* [Exercise requirements]:
Retype only what runs from the first line of the listing to the line holding "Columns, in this", both included. Do not retype the pictures.

* [Provided data]:
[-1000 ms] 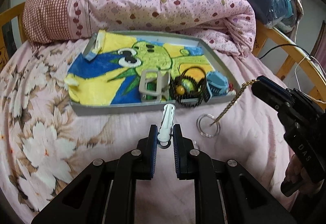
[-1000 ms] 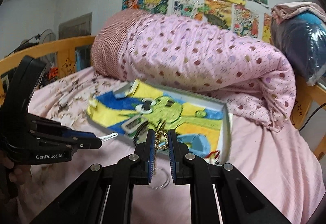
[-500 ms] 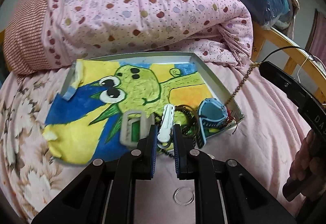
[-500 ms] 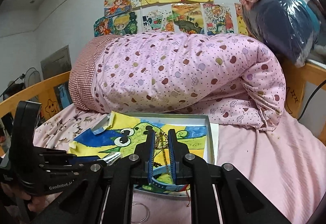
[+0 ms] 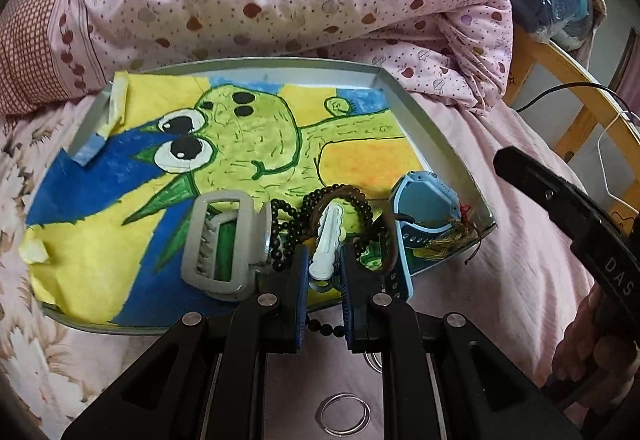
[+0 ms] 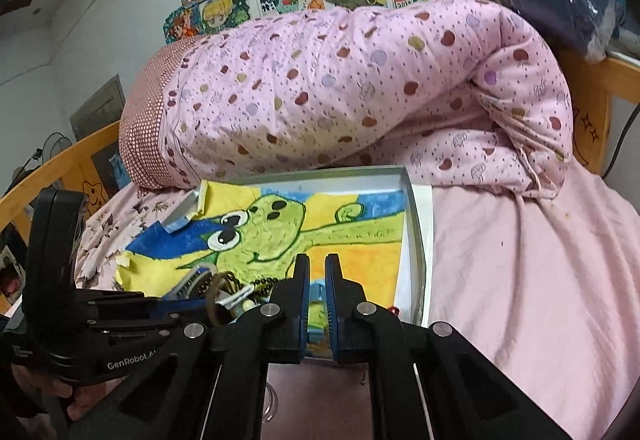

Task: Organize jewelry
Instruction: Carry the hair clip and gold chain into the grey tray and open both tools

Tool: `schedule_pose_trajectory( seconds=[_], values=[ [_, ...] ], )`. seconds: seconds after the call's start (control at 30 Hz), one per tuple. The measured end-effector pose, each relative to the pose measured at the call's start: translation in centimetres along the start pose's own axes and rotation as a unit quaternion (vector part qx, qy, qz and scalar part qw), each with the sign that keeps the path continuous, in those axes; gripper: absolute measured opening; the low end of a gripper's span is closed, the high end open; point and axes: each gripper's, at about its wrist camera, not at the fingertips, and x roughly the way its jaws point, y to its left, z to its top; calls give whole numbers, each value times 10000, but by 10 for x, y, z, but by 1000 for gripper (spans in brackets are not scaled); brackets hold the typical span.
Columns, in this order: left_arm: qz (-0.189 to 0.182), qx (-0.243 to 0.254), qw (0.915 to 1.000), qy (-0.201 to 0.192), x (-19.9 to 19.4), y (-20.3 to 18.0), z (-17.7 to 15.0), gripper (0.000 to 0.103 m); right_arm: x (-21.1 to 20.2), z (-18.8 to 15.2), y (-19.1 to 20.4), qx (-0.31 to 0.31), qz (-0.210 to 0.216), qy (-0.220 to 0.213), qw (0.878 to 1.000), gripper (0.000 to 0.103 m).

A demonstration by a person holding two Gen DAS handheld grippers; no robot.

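Here the left claw (image 5: 325, 264), lettered "GenRobot.AI", clamps a white hair clip (image 5: 328, 240); the right claw (image 6: 317, 282), "DAS", stands slightly apart, empty.

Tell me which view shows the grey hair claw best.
Left wrist. The hair claw lies in full view in the tray, just left of the left gripper. In the right wrist view, only a sliver shows behind that gripper.

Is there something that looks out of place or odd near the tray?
Yes. A clear round ring lies on the pink sheet, outside the grey metal tray. The other pieces are in the tray, heaped at its near edge.
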Motion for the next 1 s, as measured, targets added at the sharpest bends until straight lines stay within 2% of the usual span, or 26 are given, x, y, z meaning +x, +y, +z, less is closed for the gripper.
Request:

* [Exercise response]:
[-1000 ms] 
[-1000 ms] 
[-500 ms] 
[-500 ms] 
[+0 ms] 
[+0 ms] 

Task: Organize jewelry
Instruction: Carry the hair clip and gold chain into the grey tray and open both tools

Tool: `schedule_pose_trajectory( seconds=[_], values=[ [_, ...] ], )`. seconds: seconds after the call's start (control at 30 Hz), one per tuple. The measured end-effector pose, each relative to the pose measured at the call's start: translation in centimetres along the start pose's own axes and rotation as a unit quaternion (vector part qx, qy, qz and scalar part qw), each with the sign that keeps the path continuous, in those axes; gripper: absolute measured opening; the low end of a gripper's span is closed, the high end open; point and axes: each gripper's, at about its wrist camera, not at the fingertips, and x roughly the way its jaws point, y to its left, z to its top; calls give whole numbers, each value times 10000, but by 10 for x, y, z, but by 1000 for gripper (spans in brackets are not scaled); brackets hold the typical span.
Columns, in this order: left_arm: qz (-0.189 to 0.182), qx (-0.243 to 0.254), qw (0.915 to 1.000), qy (-0.201 to 0.192), x (-19.9 to 19.4), y (-20.3 to 18.0), z (-17.7 to 15.0), gripper (0.000 to 0.103 m); right_arm: x (-21.1 to 20.2), z (-18.8 to 15.2), y (-19.1 to 20.4), qx (-0.31 to 0.31), qz (-0.210 to 0.216), qy (-0.220 to 0.213), qw (0.878 to 1.000), gripper (0.000 to 0.103 m).

This exercise has no more to it.